Both sse1 and sse2 must be provided as dictionaries of the type
{(i1, j1): S1, (i2, j2): S2, …, (iK, jK): SK},

where each i, j is an integer and each S is a set of neuron ids. (See also: extract_sse() that extracts SSEs from given spiketrains).

Note: sse_issuper(sse1, sse2) is identical to sse_issub(sse2, sse1).

Parameters:
sse1, sse2 : each a dict

a dictionary of pixel positions (i, j) as keys, and sets S of synchronous events as values (see above).

Returns:
is_super : bool

returns True if sse1 strictly contains sse2.

elephant.asset.sse_overlap(sse1, sse2)[source]

Given two sequences of synchronous events (SSEs) sse1 and sse2, each consisting of a pool of pixel positions and associated synchronous events (see below), determines whether sse1 strictly contains sse2. sse1 strictly contains sse2 if it contains all pixels of sse2, if all associated events in sse1 contain those in sse2, and if sse1 additionally contains other pixels / events not contained in sse2.

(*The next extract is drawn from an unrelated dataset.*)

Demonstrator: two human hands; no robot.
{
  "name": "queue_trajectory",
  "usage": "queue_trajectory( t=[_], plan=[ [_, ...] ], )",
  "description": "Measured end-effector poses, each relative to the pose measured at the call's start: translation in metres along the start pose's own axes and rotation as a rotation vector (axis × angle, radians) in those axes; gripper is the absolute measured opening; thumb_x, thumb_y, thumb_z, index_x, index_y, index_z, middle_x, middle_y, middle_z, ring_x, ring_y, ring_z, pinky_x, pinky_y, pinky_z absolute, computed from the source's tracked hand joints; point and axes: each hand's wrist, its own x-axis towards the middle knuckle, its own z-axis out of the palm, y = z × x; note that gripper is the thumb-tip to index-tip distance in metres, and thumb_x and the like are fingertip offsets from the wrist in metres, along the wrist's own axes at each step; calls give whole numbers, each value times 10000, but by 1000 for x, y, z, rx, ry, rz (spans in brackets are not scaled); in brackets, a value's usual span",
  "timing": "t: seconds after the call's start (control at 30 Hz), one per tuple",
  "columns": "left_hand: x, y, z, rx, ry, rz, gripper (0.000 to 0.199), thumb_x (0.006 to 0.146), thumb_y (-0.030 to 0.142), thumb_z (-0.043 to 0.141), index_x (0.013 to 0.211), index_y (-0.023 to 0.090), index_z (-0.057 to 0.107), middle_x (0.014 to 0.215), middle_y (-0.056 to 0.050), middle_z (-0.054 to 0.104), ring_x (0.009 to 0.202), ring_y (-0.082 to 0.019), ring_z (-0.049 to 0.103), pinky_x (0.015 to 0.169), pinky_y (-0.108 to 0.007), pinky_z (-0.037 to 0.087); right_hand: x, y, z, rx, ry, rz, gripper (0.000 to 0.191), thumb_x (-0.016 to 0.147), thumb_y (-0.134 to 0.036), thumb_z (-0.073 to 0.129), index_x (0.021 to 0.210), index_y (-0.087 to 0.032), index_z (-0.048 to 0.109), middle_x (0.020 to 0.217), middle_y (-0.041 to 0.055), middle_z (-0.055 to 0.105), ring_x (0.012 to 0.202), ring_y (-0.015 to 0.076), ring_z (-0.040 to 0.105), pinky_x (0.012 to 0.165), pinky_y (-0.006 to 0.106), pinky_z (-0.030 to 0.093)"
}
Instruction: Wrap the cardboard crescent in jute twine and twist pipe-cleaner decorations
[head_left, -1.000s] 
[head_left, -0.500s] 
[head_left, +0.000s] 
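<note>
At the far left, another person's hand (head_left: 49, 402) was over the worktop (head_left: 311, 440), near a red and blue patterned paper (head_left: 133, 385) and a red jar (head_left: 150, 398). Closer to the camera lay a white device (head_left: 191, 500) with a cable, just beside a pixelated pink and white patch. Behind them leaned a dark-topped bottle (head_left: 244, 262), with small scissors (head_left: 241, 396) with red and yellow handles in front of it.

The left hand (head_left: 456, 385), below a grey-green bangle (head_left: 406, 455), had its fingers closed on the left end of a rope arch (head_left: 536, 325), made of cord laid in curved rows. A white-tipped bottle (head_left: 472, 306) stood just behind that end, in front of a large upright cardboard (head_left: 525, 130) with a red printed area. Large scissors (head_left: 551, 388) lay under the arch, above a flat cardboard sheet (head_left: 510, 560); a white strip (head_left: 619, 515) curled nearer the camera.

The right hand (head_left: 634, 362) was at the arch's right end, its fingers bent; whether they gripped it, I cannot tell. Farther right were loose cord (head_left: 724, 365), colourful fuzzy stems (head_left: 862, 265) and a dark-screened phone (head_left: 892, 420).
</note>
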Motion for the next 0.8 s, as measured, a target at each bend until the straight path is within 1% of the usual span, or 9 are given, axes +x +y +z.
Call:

Both sse1 and sse2 must be provided as dictionaries of the type
{(i1, j1): S1, (i2, j2): S2, …, (iK, jK): SK},

where each i, j is an integer and each S is a set of neuron ids. (See also: extract_sse() that extracts SSEs from given spiketrains).

Note: sse_issuper(sse1, sse2) is identical to sse_issub(sse2, sse1).

Parameters:
sse1, sse2 : each a dict

a dictionary of pixel positions (i, j) as keys, and sets S of synchronous events as values (see above).

Returns:
is_super : bool

returns True if sse1 strictly contains sse2.